Leaving the angry noise of Derkum’s steed behind, he aims at the east banking for the final time: last lap, pay day. The g-force sucks him deep into the planking, the Goodyear Blue Streak tyres squirming ominously as his right hand works the oil pump to feed fresh lubricant into the straining engine. He can almost smell the fat wad of dirty dollar bills that will be his, for cheating death and beating the rest once again.
Swinging off the banking, De Rosier’s Indian is charging hard on full throttle, its engine chattering like a Gatling gun, gobs of blue and yellow flame bolting from its stubby exhausts. Out of nowhere, he is jolted from his reverie by an almighty thump. It’s that mad young idiot from Texas, sneaking underneath him. How the hell did he get there? Charles “Fearless” Balke and his Thor v-twin have the momentum. As Balke swings past into the lead he kicks Rosier’s left leg, throwing the Indian off course, right up towards the high line, so close to the barrier that De Rosier can smell the perfume of the bonneted ladies sitting in the grandstand, shrieking in delight at the sight of a man risking life and limb for their entertainment. He has to back off for a moment and the young upstart has beaten him. Curse it, the stinking dollars won’t be his; not today anyway.
WHAT WAS HAPPENING at Brooklands during the early years of the twentieth century was merely a game of jolly hockey sticks compared to what was going on in the United States. Board-track racing around motordromes was the mad thrill of riders whirling around steeply banked tracks built from acres of pinewood, “like flies clinging to a ceiling”. Board-track racing was less like Brooklands and more like a horrific collision between Ben Hur, Rollerball and a bar-room brawl. It was like a fairground wall of death, only much deadlier.
Riders raced around the boards at speeds exceeding one hundred miles an hour, indulging in all kinds of dirty, rotten tricks to get the glory, the gold and the girls. Fistfights – before, during and after the racing – were all part of the show.

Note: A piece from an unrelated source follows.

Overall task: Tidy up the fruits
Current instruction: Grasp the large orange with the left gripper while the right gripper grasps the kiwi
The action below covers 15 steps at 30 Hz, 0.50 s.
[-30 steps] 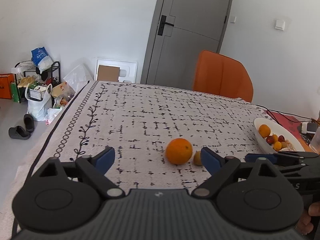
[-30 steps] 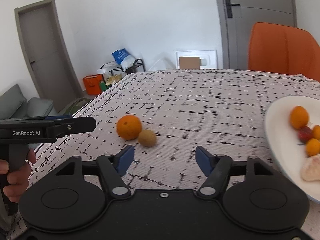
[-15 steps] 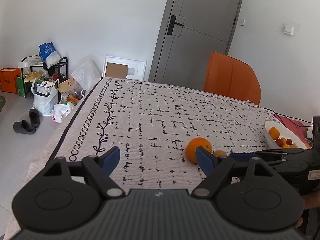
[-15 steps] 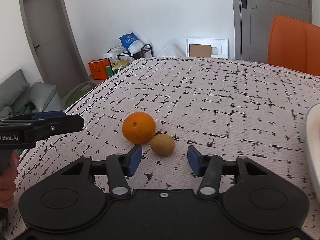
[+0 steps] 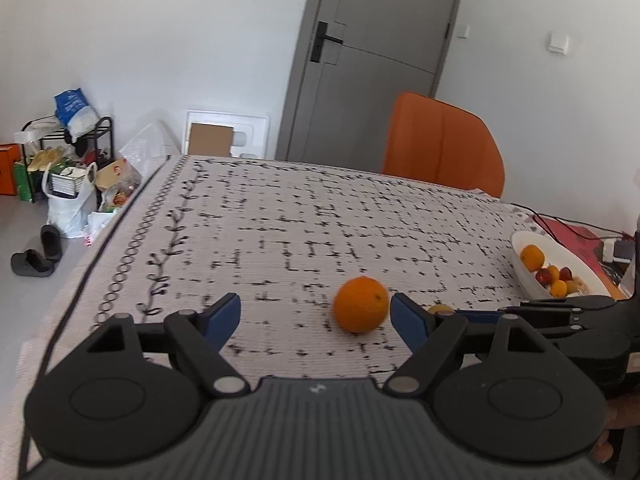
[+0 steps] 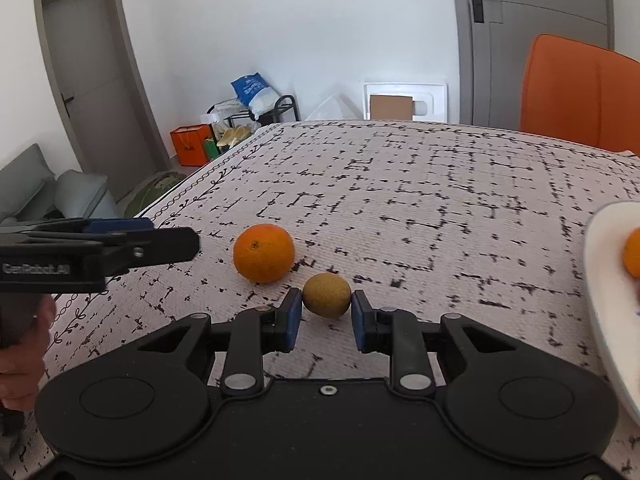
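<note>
Kiwi [image 6: 327,295] sat on the patterned tablecloth [image 6: 400,200] between the blue pads of the right gripper [image 6: 325,315], whose narrowed jaws touched or nearly touched its sides; firm grip could not be told. Just beyond lay an orange [image 6: 263,253]. The left gripper [image 5: 316,316] hovered wide open near that orange. Farther right, a white plate [image 5: 524,276] held more fruit.

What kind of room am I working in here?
Likely a home dining area: a cloth-covered table, an orange chair at it, and a shoe rack with bags by the wall.
</note>
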Tool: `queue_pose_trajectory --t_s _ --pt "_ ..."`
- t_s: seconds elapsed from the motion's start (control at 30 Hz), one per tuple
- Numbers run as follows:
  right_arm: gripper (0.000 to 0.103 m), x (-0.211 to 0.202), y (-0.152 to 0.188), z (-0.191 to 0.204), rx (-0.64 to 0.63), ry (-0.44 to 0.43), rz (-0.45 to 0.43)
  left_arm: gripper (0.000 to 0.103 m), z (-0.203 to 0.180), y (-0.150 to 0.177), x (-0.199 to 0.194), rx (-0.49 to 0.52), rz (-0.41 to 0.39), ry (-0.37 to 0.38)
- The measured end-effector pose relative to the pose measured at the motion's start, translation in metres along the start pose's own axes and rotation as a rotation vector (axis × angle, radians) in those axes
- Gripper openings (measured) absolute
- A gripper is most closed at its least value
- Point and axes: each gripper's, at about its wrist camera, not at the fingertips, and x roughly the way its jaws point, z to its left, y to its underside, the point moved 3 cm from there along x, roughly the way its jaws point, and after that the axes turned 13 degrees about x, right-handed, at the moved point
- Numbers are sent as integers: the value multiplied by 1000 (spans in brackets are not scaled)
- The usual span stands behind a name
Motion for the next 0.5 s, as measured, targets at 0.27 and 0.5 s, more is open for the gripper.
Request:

The USA’s board-tracks were velodromes on steroids: quarter-miles at first, then half-miles and miles, constructed by armies of carpenters with thousands of feet of two-by-four timber and tons of nails. The timber was rough-cut, to help tyres get traction, although they didn’t have much chance against oil sprayed onto the boards by total-loss lubrication systems and open valves. Some promoters coated their tracks with crushed seashells to improve grip. Others sprayed the boards with lye, a corrosive that causes nasty chemical burns to the skin and can be fatal if swallowed.

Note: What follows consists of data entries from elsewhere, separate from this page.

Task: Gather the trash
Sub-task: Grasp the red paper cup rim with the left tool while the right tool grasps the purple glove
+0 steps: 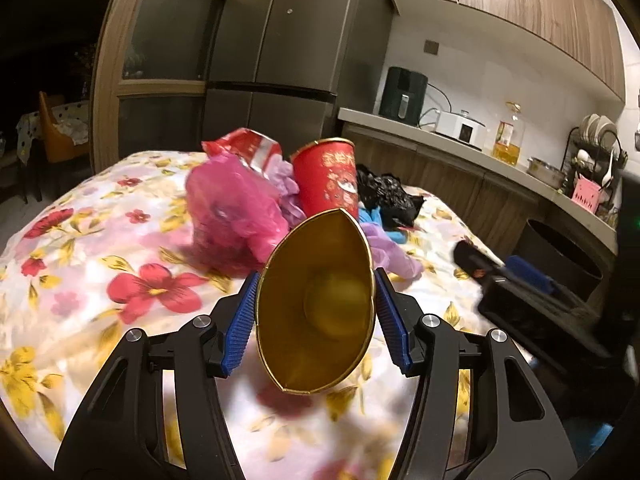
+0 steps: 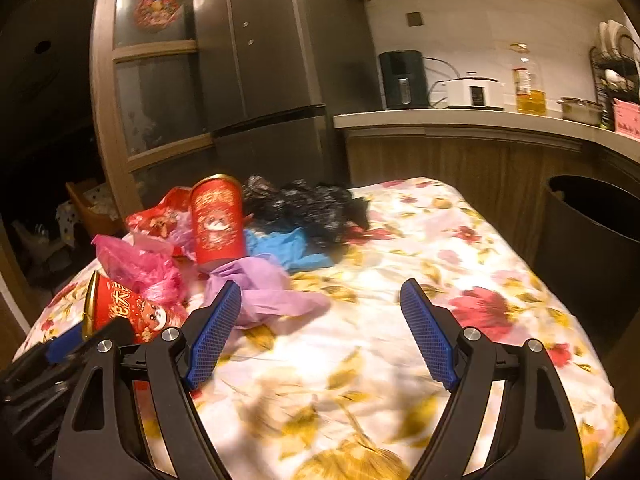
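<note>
Presently: left gripper (image 1: 316,308) clamped on one paper cup (image 1: 316,312), pads pressing both flanks so the rim is squashed to a pointed oval; gold lining, red printed outside, lifted clear of the floral tablecloth (image 1: 100,240). Right gripper (image 2: 320,336) spread wide, holding nothing, low over the cloth beside a lilac glove (image 2: 264,292).

Progress, as judged: early. One item in hand, none visibly binned.

Outstanding, heaped at the table's far end: upright red cup (image 2: 218,220), pink bag (image 2: 136,264), blue glove (image 2: 288,248), black bag (image 2: 308,204), red wrapper (image 2: 156,216).

Destination (presumed): dark bin (image 2: 592,224) beyond the table's right edge.
</note>
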Available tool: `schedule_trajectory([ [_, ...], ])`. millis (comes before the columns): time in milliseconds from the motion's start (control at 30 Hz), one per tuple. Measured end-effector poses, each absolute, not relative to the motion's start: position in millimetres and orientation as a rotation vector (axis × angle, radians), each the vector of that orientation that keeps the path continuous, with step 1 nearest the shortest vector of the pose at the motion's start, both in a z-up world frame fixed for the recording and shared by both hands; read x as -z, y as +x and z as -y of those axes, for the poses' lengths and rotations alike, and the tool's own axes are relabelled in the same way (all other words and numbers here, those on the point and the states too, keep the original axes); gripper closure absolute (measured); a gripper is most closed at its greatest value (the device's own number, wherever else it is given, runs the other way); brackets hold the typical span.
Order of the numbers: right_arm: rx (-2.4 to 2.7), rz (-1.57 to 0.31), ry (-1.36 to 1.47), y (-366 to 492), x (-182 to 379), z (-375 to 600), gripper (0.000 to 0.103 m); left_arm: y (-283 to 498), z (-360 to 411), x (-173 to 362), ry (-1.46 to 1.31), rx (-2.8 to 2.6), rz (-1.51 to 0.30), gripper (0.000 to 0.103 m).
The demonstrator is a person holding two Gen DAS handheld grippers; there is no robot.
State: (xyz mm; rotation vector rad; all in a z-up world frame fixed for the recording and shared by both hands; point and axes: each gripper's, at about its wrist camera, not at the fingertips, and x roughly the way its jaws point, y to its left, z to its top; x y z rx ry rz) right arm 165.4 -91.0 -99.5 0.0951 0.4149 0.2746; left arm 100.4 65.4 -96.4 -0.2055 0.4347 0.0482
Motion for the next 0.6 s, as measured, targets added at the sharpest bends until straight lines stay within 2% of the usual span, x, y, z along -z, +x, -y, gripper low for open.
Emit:
schedule_trajectory([
  [433,-0.359,-0.489,0.047,194.0,114.0,49.8,0.041,90.9,-93.4,90.1,-0.245,-0.084,-0.405,0.051],
  [533,-0.371,-0.522,0.036,199.8,119.9,43.4,0.051,89.0,-94.8,87.7,-0.248,-0.088,-0.398,0.051],
  [600,-0.378,-0.545,0.032,203.3,123.2,41.5,0.065,88.8,-95.1,86.1,-0.250,-0.090,-0.395,0.051],
])
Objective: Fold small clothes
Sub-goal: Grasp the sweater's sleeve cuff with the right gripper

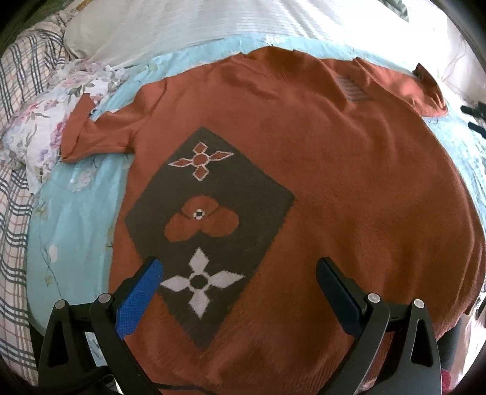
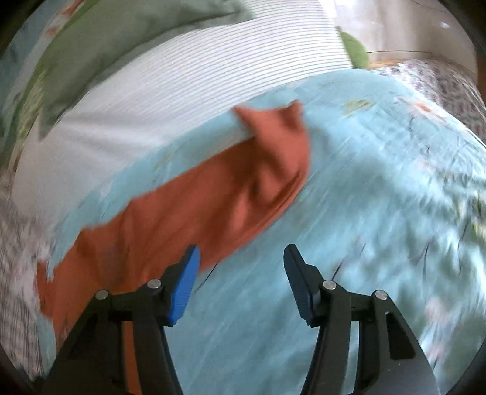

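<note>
The rust-orange knitted short-sleeved top with a dark brown diamond panel of flower motifs point(image 1: 303, 170) lies spread flat on the pale blue floral bedspread point(image 1: 76, 212), its hem toward the near edge of the bed and its neckline toward the far edge, where a white ribbed pillow point(image 1: 188, 27) rests. Both sleeves stick out to the sides, the body shows no crease or turned-over layer, and so the folding looks not yet begun: every fold seems still to be made.

The left gripper point(image 1: 240, 270) hovers above the lower part of the top, near the white four-petal motif; its jaws stand wide apart and hold nothing. The right gripper point(image 2: 241, 258) hangs over the bedspread just beside the top's right sleeve point(image 2: 267, 170), its jaws likewise spread and empty. Its left fingertip overlaps the orange cloth in the picture, but whether it touches cannot be told.

The right wrist view is smeared by motion, so the sleeve's edge and cuff are hard to read. In the left wrist view the hem is cut off behind the gripper's black frame, and the far right sleeve end curls out of clear sight. A plaid blanket point(image 1: 18, 188) and a flowered cloth point(image 1: 45, 127) lie along the bed's left edge; a green cloth point(image 2: 100, 39) lies beyond the pillow.
</note>
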The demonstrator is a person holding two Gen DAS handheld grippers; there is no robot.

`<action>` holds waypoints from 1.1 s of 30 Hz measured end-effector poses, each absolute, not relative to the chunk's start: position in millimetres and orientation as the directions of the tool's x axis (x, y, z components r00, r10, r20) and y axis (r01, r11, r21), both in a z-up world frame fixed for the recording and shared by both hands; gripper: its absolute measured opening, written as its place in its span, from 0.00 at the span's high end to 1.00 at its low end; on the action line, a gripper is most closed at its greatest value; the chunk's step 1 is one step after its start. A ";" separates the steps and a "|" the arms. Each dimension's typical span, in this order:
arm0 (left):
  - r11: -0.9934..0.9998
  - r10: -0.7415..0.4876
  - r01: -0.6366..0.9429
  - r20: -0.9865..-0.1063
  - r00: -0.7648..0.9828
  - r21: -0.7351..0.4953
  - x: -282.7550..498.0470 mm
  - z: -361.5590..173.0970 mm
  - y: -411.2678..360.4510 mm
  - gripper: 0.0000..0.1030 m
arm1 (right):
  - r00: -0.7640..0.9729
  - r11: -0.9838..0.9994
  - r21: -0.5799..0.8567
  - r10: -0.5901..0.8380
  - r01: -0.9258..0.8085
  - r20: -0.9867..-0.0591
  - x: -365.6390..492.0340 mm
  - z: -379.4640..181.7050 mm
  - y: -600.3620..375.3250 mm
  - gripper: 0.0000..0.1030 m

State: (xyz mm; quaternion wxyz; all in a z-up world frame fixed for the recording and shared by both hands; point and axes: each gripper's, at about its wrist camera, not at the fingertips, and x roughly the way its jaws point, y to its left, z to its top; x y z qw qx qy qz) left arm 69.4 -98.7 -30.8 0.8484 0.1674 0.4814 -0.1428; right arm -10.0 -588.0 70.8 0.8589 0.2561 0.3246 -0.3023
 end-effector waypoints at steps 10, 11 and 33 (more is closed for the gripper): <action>0.894 -0.069 0.423 -0.891 0.449 0.144 88.8 -48.1 -119.4 0.02 | 0.576 0.553 0.303 -0.428 0.776 -0.696 41.0 63.9 -716.5 0.52; 0.894 -0.069 0.424 -0.892 0.447 0.144 89.2 -48.0 -120.1 0.02 | 0.575 0.554 0.302 -0.425 0.776 -0.699 47.4 61.7 -725.3 0.52; 0.898 -0.129 0.432 -0.885 0.448 0.088 92.8 -44.8 -119.7 0.02 | 0.788 0.789 0.471 -0.027 0.395 -0.615 111.0 78.6 -537.8 0.93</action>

As speeds increased, the banking got steeper and higher, rising from the 20 degrees used in velodromes to more than 60 degrees, and 50 feet high. Maintenance workers needed ladders to maintain the upper reaches of these wooden speedbowls and riders had to reach 50 miles an hour before they could even climb the banking, so all races were started with rolling starts, triggered by a pistol shot.

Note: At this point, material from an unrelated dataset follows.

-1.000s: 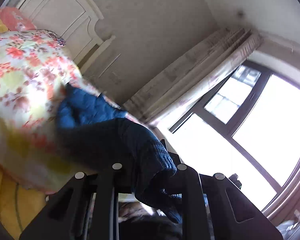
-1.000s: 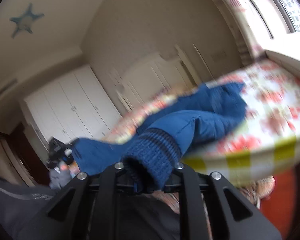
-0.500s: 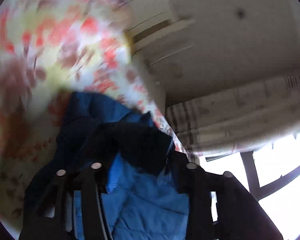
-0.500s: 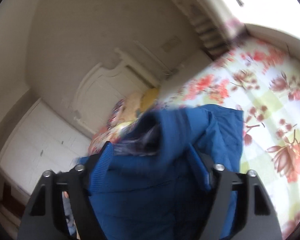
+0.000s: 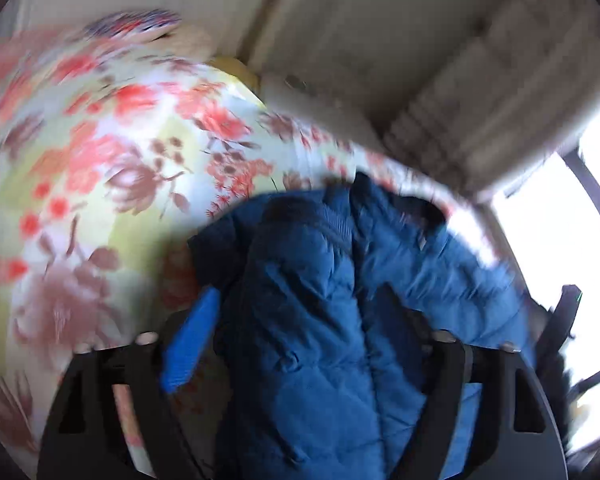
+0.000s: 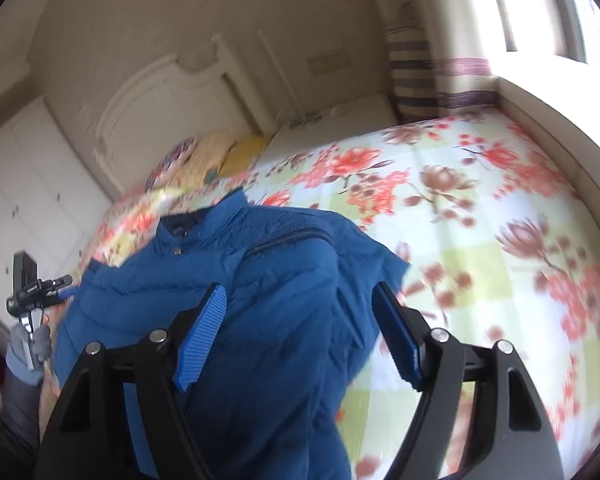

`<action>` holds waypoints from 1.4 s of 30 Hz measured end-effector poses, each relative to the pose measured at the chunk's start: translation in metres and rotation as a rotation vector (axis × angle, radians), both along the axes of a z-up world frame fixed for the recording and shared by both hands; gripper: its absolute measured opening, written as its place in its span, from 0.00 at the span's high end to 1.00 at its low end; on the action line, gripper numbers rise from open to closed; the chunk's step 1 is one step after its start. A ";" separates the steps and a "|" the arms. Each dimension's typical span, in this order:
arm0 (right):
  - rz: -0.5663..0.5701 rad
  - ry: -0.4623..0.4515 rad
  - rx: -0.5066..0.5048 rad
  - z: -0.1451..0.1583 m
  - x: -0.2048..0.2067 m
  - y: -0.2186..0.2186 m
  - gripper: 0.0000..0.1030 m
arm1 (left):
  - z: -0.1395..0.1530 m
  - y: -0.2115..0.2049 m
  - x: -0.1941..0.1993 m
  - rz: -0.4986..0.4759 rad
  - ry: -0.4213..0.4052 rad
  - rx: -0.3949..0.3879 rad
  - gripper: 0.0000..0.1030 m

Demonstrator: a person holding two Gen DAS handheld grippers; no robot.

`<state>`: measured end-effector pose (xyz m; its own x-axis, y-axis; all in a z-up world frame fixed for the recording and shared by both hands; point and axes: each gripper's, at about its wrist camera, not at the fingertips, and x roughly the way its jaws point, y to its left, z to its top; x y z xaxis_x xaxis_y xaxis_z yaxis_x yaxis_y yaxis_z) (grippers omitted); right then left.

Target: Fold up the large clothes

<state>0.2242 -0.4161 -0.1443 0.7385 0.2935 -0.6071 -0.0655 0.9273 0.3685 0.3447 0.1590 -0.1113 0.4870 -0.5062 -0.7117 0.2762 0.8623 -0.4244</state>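
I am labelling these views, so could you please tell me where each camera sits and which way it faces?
Left wrist: on the left gripper, looking along its open fingers down at the blue jacket on the floral bed, window to the right.
Right wrist: on the right gripper, fingers open over the jacket, facing the headboard; the left gripper and gloved hand show at left.
Shared: jacket, bed, pillows.

Probably a bedroom: floral bed [image 6: 480, 220], headboard [image 6: 172, 104].

Floral bedspread [image 6: 480, 216], white headboard [image 6: 172, 100], bright window [image 5: 556, 232]
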 end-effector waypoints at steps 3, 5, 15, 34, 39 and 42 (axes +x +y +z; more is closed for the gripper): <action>0.058 0.034 -0.036 -0.004 0.019 0.009 0.27 | -0.011 -0.012 0.007 -0.060 0.010 0.062 0.22; 0.081 0.058 -0.069 -0.007 0.029 0.015 0.27 | -0.016 -0.017 0.015 -0.082 0.022 0.089 0.19; 0.119 0.059 -0.038 -0.023 0.044 0.018 0.38 | -0.021 -0.033 0.053 -0.124 0.042 0.068 0.40; -0.040 -0.010 -0.223 0.074 0.106 0.043 0.86 | 0.055 -0.073 0.123 0.065 -0.095 0.270 0.78; -0.079 0.170 -0.169 -0.024 0.142 0.036 0.82 | -0.042 -0.096 0.138 0.111 -0.047 0.434 0.75; -0.095 0.154 -0.140 -0.022 0.135 0.029 0.75 | -0.032 -0.097 0.133 0.123 -0.101 0.463 0.72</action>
<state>0.3595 -0.3870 -0.1664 0.6545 0.1316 -0.7445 0.0716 0.9695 0.2343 0.4781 0.0616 -0.1435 0.6018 -0.0821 -0.7944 0.1807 0.9829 0.0353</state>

The hideous dangers of this new form of racing weren’t a problem; in fact the danger was loudly celebrated and promoted, because this was what the punters wanted: the scary thrill of watching fellow human beings racing past, just inches away, within a whisker of heaven or hell. “Neck and neck with death!” shouted one sign nailed to the outside of Detroit’s Michigan Motordrome.
The press was in on the deal, whipping up the crowd’s lust for blood between the riders. “There’s no valid reason why every race on the programme should not be a hair-raising fight for blood and supremacy between riders,” wrote a Los Angeles Herald reporter, previewing an early LA board track meet.
The American public, many of whom had never seen anything faster than a horse, were knocked sideways by the speed, noise and thrill of board-track racing. Dozens of so-called saucer tracks were erected across the USA, from LA to New York and from Washington State to Daytona. The biggest crammed in forty thousand fans on bleachers and grandstands built above the banking; 25 cents general admission, an extra 75 cents for a grandstand seat.
The races were staged amidst a carnival atmosphere; “the pistol cracked, the band played,” with “something happening every second the spiteful hiss of gas explosions are heard”. The invariably vicious racing provided the “nerve pulsations that the public looks for”, so much so that the “speed fans felt the blood creeping up to the roots of their hair.”
But you don’t get something for nothing. Unlike Brooklands and its wide-open spaces, board-track events frequently ended in bloody tragedy. Dozens of racers and spectators died, so the motordromes were rechristened ‘murderdromes’.
BOARD RACING HAD many stars but the sport’s first superstar was Jake De Rosier, a Canadian whom the Americans always assumed was French. Born in Quebec, De Rosier was four years old when his family moved to the USA, where he became one of New England’s top racing cyclists. At the turn of the century De Rosier became obsessed with motor bicycles and met Oscar Hedstrom, the founder of America’s first major motorcycle brand: Indian.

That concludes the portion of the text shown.